The Environmental Protection Agency (EPA) has quietly rewritten its climate-change pages, removing or downplaying the scientific consensus that human emissions of greenhouse gases are the dominant cause of current global warming. Under pressure from US President Donald Trump, climate science is being rewritten step by step, and some essential aspects on the EPA’s website have been deleted.
An American climate scientist discovered this by chance while searching for a specific page with a graph that, at a glance, showed that natural factors cannot explain global warming. The graph had disappeared… and also other data – indicators of sea-level rise and heatwaves, for instance – had been deleted.
‘Contradicts all available evidence’
The corrections and omissions are alarming and indicative of scientific denial, experts say. They align with a broader second-term Trump strategy to recast climate change as natural, not human-driven, politically reposition federal science agencies, and weaken the legal foundation for climate regulations (e.g., the EPA’s Endangerment Finding).

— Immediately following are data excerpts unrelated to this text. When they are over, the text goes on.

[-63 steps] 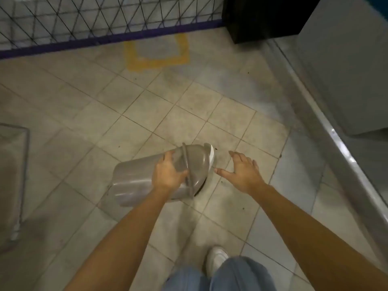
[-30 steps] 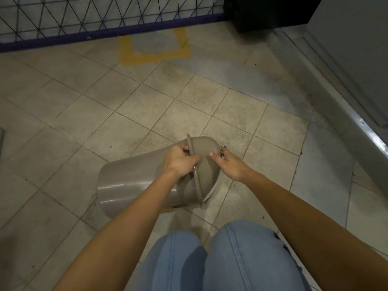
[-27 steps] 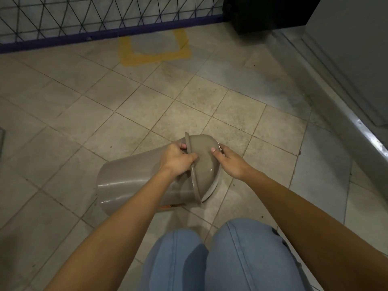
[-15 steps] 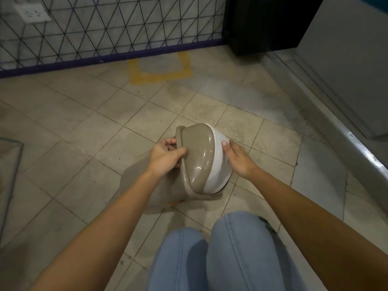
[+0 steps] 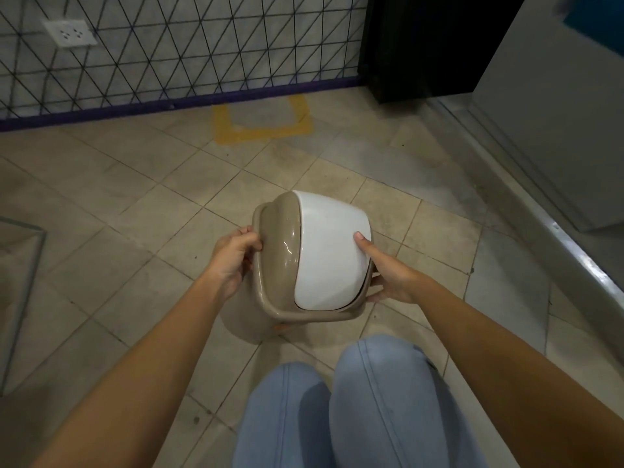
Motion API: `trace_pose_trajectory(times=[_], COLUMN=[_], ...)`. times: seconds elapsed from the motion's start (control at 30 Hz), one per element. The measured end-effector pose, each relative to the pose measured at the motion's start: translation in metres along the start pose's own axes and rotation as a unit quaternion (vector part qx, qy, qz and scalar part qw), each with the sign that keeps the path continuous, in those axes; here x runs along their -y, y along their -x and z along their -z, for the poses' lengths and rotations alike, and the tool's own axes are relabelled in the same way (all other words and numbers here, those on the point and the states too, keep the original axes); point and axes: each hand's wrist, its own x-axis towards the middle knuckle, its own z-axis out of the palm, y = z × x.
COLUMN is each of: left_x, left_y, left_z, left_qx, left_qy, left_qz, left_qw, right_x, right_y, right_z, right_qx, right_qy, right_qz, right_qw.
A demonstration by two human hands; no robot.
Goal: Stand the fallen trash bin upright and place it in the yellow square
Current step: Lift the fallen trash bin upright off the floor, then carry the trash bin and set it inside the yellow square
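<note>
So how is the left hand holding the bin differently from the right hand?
The left hand grips the bin's brown rim, while the right hand is on the white flap side. The left hand's fingers curl round the edge; the right hand lays its thumb flat on the flap, with its fingers tucked under the rim. The left hand sits a bit higher in the picture. Both hands are bare and hold the top of the bin.

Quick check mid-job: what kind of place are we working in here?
Probably an indoor utility or service corner. The floor is worn beige tile, a wire mesh panel fronts the wall with a power outlet, and a yellow square is marked on the floor for the trash bin.
</note>
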Motion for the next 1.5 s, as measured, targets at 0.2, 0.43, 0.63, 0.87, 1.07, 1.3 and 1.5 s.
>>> trace_pose_trajectory(times=[0.2,0.43,0.63,0.87,1.07,1.3,1.5], left_x=[0.006,0.018,0.029,0.039,0.042,0.042,0.045], left_y=[0.002,0.004,0.007,0.011,0.012,0.021,0.045], left_z=[0.012,0.011,0.009,0.006,0.008,0.009,0.011], left_qx=[-0.019,-0.019,-0.022,-0.023,-0.031,-0.047,0.029], left_qy=[-0.013,-0.049,-0.067,-0.048,-0.051,-0.09,-0.091], left_qz=[-0.007,-0.009,0.008,0.004,0.002,-0.043,-0.056], left_qw=[1.0,0.999,0.997,0.999,0.998,0.994,0.994], right_x=[0.01,0.013,0.012,0.004,-0.004,-0.011,-0.025], right_y=[0.01,0.014,0.021,0.023,0.026,0.029,0.026], right_z=[-0.001,0.003,0.002,0.005,0.007,0.011,0.01], right_qx=[0.006,-0.036,-0.053,-0.046,-0.058,-0.071,-0.077], right_qy=[0.031,0.07,0.107,0.142,0.192,0.255,0.325], right_qz=[0.048,0.066,0.087,0.107,0.122,0.17,0.198], right_qw=[0.998,0.995,0.989,0.983,0.972,0.949,0.922])
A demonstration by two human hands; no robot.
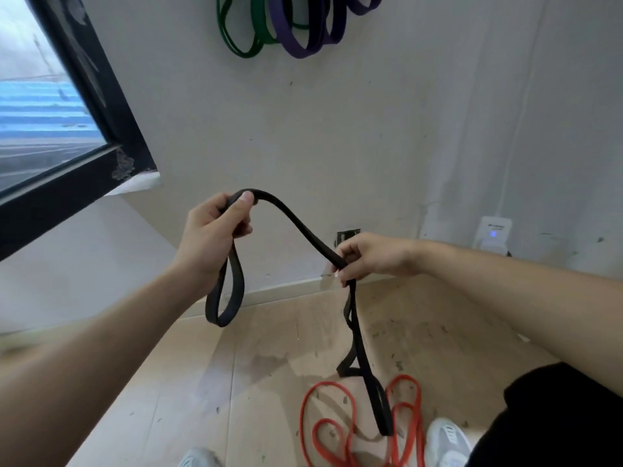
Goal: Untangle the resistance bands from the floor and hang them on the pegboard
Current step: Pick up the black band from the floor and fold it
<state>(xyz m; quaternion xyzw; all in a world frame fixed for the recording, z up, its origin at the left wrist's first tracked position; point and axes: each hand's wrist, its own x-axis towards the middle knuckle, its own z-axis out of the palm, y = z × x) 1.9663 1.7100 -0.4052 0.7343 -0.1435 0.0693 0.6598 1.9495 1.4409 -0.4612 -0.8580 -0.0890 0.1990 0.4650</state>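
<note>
Because the black band (305, 232) has to be freed before it can be hung, both hands hold it up off the floor (202, 382) and apart from each other, so its twists show. The left hand (215, 230) grips the band's upper end, fingers curled round it and thumb pressed on top, and a short loop hangs below that fist. The right hand (367, 257) grips the band lower along its length, fingers closed round it. Between the two hands the band runs in a slack arc. Below the right hand it drops in twisted strands, and its lowest loop lies over the red band (403, 378), so the two look not yet separated.

By count: one black band in hand, and red loops on the floor beneath it, one band or two, I cannot tell. High above the black band, green bands (236, 45) and purple bands (303, 50) hang against the wall (337, 129), at least two loops of each. Their tops are cropped, and the pegboard itself is out of view.
</note>
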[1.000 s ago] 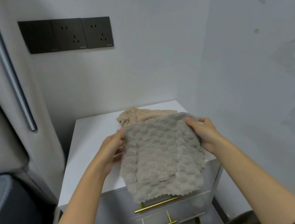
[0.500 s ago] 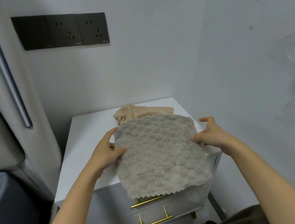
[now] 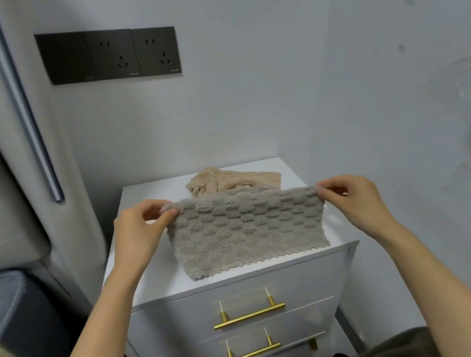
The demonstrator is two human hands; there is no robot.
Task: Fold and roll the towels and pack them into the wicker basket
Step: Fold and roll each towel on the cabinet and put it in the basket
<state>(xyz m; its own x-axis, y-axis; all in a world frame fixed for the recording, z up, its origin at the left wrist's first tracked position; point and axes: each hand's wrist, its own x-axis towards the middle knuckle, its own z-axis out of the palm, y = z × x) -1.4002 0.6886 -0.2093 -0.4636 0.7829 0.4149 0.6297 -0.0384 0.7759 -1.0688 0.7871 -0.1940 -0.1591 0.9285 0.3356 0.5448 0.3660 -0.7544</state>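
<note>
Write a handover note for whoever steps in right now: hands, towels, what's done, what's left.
Left hand: pinches the grey towel's top left corner.
Right hand: pinches its top right corner.
Grey towel: held spread over the white nightstand, lower edge reaching the front of the top.
Beige towel: crumpled on the nightstand behind it.
Wicker basket: not in view.
Done: nothing rolled or packed that shows.
Left: fold and roll both towels, then pack them.
</note>
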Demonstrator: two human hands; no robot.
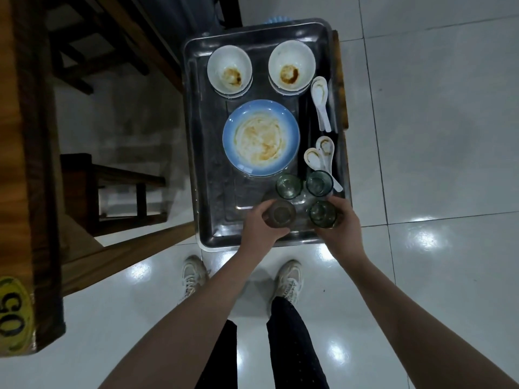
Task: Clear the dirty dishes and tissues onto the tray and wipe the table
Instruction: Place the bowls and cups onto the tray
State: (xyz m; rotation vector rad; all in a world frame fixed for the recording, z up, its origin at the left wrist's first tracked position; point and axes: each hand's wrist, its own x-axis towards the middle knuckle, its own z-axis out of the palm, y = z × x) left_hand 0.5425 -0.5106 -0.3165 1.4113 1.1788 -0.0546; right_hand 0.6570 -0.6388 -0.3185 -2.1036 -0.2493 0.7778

Scientists widely describe these actions as misinformation, censorship, or deliberate distortion, because the scientific consensus is unequivocal: humans are the primary cause of the rapid warming seen since the mid-20th century.
“The new, almost exclusive emphasis on natural causes of climate change completely contradicts all available evidence,” drought expert Daniel Swain of the University of California emphasized on social media.
Political move
Rewriting science is a political move with real regulatory consequences. EPA information is the official basis and trusted source for federal environmental policy. Altering foundational scientific explanations can weaken or eliminate climate regulations.
Removing data and graphs undermines transparency and scientific integrity within government institutions. Internationally, it signals a retreat from global climate cooperation and evidence-based policy.
‘Adjustments’
The EPA ‘adjustments’ sharply divide public opinion. A majority of Americans believe climate change is real and primarily caused by humans. They support climate action and renewable energy.
Democrats & Left-Leaning Independents strongly oppose the EPA changes. They view them as anti-science, dangerous, and politically motivated, and fear that government manipulation of science undermines public trust.
Among Republicans, however, many support the edits and believe the previous climate messaging was exaggerated or politically biased. Younger Republicans, however, show more concern about climate change than older ones. They are far more climate-aware and concerned, and likely to view the edits as misleading and harmful.
Older and more conservative Americans tend to be more skeptical of human-caused warming and more likely to support EPA’s move. They usually emphasize economic stability over environmental regulation.